High school seniors across the Central Susquehanna Valley have been walking in caps and gowns in front of family and friends over the past few weeks with ceremonies in Mifflinburg and Lewisburg yet to come within the next two weeks.

They listen to classmates’ speeches, collect diplomas and turn tassels together, sharing the final moments of their high school careers.

All of those moments — the sights, sounds and memories — were in jeopardy just a few weeks ago.

The last two graduating classes had extraordinary ends to their careers, truly unlike any that have come in a long, long time.

Any student in school over the last two years has dealt with unparalleled adversity. For many, the challenges will be not only memorable but character-building.

That goes doubly for students who had to end their high school careers so differently than previous classes. More of this year’s graduates will take fewer things for granted and will seize opportunities they might have otherwise passed up because of what they endured.

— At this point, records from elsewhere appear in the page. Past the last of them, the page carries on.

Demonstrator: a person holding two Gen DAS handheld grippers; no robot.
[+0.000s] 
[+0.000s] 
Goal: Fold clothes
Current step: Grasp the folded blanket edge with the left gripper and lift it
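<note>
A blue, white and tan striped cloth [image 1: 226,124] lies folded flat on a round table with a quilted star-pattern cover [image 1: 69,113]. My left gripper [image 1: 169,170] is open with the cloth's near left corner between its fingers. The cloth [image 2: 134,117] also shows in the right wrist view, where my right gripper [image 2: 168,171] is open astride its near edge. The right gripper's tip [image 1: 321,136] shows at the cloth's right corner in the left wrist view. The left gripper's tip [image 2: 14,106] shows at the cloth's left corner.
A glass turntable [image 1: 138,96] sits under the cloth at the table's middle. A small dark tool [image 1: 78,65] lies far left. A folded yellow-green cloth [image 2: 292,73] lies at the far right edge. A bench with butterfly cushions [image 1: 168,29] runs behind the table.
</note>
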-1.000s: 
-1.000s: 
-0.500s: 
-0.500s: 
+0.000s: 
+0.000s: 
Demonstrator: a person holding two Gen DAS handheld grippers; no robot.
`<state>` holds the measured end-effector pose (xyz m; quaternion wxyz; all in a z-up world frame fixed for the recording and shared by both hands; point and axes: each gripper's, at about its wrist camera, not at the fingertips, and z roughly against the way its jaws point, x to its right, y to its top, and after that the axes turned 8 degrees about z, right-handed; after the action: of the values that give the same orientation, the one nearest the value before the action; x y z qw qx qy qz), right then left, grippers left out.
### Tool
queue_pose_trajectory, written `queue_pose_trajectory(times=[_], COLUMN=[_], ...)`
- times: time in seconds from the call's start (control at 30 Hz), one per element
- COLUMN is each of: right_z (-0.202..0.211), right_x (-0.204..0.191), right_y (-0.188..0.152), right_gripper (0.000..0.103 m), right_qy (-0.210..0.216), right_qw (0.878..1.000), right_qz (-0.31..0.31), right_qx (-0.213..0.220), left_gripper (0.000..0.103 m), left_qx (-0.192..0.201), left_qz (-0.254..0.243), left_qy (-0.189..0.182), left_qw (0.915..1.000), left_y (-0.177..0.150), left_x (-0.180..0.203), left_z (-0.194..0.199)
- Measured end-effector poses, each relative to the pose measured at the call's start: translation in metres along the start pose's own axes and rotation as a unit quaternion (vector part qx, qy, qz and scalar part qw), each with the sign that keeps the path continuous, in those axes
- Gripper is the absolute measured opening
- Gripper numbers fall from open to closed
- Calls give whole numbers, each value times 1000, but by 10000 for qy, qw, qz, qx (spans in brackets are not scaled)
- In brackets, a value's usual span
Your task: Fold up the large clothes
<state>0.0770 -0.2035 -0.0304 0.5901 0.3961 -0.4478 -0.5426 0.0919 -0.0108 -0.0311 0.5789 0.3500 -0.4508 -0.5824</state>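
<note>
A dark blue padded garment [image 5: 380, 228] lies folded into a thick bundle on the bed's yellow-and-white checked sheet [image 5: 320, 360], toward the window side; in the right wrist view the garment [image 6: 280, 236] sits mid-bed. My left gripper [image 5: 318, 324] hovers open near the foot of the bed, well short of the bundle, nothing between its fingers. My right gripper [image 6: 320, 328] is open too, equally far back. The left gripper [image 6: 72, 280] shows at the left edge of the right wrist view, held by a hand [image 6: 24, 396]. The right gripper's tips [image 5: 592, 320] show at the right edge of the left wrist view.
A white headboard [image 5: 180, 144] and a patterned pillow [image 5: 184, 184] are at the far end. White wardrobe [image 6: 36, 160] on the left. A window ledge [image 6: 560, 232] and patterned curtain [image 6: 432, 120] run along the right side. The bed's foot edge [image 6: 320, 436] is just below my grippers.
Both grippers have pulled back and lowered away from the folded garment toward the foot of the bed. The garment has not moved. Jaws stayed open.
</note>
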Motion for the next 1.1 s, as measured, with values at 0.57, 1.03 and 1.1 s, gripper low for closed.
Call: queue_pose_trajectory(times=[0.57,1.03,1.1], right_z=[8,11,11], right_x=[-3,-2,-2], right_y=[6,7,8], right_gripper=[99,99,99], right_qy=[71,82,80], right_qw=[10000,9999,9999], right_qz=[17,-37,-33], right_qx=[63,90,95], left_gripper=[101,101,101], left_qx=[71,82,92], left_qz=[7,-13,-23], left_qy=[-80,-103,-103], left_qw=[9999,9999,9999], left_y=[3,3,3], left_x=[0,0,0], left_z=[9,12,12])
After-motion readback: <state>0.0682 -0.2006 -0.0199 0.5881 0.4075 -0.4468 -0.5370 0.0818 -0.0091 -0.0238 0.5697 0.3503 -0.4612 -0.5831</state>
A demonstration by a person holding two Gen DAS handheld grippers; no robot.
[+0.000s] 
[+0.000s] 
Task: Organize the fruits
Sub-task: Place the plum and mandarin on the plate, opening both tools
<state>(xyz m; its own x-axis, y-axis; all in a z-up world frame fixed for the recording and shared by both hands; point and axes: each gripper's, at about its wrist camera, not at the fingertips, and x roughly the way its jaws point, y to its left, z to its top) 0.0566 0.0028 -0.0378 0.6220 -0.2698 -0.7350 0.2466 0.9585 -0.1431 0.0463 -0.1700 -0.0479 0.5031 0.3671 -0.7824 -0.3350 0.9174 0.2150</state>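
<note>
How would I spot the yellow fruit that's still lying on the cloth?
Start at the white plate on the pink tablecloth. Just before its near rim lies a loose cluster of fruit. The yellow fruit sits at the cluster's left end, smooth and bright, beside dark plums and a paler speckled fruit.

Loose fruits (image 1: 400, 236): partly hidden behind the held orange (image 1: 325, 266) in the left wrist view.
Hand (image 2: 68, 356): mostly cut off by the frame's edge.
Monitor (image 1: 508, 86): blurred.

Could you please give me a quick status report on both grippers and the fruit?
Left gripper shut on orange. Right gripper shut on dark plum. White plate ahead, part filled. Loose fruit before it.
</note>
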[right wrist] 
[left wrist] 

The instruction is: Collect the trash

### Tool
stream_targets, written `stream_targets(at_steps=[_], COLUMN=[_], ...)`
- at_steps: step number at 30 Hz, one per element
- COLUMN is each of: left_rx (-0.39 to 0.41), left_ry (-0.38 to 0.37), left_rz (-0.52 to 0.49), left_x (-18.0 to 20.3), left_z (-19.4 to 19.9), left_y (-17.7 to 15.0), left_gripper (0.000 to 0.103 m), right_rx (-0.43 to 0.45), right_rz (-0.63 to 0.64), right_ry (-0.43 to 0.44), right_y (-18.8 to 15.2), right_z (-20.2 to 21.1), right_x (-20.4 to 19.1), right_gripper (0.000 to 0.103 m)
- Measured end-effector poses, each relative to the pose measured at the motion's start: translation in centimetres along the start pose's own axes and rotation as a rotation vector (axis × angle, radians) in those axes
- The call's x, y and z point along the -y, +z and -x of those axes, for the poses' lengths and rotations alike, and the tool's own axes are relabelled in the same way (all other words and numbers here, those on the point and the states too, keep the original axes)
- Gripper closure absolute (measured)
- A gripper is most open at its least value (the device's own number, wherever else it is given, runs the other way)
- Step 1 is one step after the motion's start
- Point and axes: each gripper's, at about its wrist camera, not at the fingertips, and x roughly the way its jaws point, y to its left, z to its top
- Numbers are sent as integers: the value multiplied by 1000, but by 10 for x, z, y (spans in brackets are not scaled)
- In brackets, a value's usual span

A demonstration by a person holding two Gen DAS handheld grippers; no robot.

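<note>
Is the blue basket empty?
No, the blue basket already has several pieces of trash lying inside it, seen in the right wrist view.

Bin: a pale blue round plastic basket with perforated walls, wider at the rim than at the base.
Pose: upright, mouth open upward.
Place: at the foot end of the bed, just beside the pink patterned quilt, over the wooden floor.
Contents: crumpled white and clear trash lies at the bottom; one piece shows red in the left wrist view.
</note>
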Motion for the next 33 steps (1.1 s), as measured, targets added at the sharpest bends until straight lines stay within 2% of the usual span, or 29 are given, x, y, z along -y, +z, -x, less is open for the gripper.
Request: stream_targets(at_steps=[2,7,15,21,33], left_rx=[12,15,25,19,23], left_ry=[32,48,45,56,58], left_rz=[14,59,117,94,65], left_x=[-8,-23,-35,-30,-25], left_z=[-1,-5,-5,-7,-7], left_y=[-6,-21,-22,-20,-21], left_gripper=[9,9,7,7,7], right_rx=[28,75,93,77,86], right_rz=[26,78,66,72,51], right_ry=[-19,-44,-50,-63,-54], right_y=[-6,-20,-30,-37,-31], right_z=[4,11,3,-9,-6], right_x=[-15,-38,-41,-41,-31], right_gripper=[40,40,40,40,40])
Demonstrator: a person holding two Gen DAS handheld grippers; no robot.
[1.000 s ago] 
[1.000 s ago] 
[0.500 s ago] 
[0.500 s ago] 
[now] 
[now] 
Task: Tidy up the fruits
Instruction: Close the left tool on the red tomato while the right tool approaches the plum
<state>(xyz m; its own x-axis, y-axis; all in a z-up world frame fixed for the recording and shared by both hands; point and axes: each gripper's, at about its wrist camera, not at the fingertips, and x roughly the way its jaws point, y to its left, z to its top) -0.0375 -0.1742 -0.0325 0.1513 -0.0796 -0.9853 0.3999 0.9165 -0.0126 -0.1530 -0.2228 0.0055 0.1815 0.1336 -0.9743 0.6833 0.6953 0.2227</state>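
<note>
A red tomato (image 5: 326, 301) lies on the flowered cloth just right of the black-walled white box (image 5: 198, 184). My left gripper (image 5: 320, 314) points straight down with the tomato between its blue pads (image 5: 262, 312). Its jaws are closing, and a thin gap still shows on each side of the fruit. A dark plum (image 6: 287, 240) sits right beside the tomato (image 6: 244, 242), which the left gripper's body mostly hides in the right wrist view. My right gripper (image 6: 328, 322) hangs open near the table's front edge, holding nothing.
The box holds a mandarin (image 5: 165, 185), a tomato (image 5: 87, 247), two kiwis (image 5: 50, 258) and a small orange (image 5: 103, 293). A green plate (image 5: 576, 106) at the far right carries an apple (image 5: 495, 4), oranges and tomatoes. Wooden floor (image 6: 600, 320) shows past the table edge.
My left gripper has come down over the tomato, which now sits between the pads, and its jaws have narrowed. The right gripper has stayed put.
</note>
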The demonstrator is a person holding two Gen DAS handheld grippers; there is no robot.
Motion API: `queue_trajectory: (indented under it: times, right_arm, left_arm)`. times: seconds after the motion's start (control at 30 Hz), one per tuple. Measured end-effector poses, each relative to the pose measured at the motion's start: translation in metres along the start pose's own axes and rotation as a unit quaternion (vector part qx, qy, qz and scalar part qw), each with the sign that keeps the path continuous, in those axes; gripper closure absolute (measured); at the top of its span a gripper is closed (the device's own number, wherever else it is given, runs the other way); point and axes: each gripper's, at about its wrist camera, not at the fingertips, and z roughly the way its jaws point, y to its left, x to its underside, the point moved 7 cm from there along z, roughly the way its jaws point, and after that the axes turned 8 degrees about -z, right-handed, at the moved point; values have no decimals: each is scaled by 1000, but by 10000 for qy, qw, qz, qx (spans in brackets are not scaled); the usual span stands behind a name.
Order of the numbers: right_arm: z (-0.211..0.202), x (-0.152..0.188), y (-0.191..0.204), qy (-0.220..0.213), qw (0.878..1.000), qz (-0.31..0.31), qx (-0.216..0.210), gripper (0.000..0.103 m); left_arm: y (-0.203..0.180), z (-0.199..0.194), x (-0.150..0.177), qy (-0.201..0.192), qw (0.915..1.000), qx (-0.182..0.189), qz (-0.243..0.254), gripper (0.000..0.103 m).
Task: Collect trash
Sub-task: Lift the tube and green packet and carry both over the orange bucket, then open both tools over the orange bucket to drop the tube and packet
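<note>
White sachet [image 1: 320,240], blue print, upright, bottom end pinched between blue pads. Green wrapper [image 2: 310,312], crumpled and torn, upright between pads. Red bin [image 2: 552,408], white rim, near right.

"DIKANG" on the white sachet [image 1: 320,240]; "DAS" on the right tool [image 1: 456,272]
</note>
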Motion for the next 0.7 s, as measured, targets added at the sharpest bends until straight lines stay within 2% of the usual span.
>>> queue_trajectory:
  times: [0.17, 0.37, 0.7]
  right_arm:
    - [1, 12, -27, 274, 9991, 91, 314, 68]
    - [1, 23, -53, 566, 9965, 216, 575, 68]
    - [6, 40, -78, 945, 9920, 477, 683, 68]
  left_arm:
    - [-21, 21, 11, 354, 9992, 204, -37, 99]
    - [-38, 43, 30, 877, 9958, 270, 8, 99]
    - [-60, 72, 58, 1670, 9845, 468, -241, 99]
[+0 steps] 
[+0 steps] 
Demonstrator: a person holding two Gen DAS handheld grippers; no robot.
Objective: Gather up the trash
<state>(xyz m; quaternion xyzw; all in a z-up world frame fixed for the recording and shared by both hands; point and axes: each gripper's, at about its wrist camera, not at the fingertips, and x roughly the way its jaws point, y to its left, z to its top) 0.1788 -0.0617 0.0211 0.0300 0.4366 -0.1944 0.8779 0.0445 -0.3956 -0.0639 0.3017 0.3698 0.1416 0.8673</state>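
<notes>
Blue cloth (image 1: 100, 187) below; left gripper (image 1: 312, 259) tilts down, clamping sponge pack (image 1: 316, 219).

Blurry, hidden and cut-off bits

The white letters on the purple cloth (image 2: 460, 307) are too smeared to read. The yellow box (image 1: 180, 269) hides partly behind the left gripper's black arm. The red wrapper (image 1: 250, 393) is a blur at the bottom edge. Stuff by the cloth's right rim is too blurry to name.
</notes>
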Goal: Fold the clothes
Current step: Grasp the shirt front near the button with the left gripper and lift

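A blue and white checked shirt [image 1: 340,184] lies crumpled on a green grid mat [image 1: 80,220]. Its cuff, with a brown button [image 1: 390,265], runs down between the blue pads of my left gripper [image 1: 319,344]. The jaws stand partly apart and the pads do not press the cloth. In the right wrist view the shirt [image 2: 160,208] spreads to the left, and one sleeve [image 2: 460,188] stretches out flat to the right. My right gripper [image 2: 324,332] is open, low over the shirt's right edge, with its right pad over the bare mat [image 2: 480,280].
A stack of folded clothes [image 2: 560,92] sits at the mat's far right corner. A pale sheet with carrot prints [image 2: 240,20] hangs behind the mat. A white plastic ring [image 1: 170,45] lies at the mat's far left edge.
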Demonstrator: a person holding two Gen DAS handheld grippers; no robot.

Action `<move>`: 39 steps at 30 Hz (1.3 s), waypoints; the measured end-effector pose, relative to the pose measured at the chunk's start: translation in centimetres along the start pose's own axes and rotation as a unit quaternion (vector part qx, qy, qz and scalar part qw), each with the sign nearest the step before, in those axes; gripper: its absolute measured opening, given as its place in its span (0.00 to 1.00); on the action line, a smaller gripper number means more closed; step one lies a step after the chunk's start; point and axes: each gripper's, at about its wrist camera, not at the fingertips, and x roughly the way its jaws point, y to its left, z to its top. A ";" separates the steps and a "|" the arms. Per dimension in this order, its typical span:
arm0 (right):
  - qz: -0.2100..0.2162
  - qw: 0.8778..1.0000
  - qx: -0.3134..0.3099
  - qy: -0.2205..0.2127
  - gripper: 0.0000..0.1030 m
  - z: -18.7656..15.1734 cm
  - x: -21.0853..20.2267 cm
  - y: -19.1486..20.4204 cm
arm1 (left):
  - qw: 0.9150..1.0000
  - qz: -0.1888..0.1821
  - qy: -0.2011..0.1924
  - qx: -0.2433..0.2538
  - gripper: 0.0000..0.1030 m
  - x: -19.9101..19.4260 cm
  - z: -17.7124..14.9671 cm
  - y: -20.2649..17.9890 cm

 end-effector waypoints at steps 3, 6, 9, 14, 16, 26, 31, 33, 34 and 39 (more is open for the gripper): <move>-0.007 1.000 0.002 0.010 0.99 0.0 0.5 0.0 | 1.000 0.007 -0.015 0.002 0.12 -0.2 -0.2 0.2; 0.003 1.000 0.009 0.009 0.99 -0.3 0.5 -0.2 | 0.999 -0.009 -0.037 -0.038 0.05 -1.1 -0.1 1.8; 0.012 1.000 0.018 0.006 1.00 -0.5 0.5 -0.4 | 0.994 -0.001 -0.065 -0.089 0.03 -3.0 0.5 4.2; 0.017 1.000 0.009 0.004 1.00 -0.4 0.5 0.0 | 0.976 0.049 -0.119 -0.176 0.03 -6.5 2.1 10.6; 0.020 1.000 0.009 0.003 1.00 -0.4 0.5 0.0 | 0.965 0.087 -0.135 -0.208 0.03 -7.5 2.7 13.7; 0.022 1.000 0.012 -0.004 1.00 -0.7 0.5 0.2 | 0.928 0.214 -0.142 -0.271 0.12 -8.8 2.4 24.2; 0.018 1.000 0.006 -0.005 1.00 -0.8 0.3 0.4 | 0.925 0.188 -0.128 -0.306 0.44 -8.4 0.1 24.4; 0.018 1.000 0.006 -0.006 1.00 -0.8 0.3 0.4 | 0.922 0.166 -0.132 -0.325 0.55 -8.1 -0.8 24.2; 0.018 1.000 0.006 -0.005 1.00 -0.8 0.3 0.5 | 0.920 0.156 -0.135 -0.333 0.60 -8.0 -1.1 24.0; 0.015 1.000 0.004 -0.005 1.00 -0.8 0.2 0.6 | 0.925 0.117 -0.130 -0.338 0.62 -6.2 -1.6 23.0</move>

This year’s senior classes spent an entire year under the dark cloud of COVID-19, when every day there was at least the threat of a shift to all-virtual classes at any moment. They also dealt with the threat that they or their loved ones could become ill and face life-threatening symptoms.

Worry and uncertainty provided added stressors to what can already be a stressful time — the last year with longtime friends, work, work co-ops, college decisions and, eventually, final projects and final tests.

On top of all of that, what about graduation? Would it be held? Would it be an authentic, emotional graduation experience if it was held?

The storm clouds haven’t completely gone, but the sun and blue sky are visible.

On Memorial Day, Pennsylvania lifted all of its COVID-19 restrictions with the exception of mask-wearing for individuals who are not completely vaccinated.

No limits on crowds in indoor or outdoor spaces. People who have been inoculated can gather — and celebrate — without wearing a mask.

The move paved the way for graduating seniors across the region to hold commencement in more traditional fashion, an unexpected and welcome reward for a long road traveled since March of 2020.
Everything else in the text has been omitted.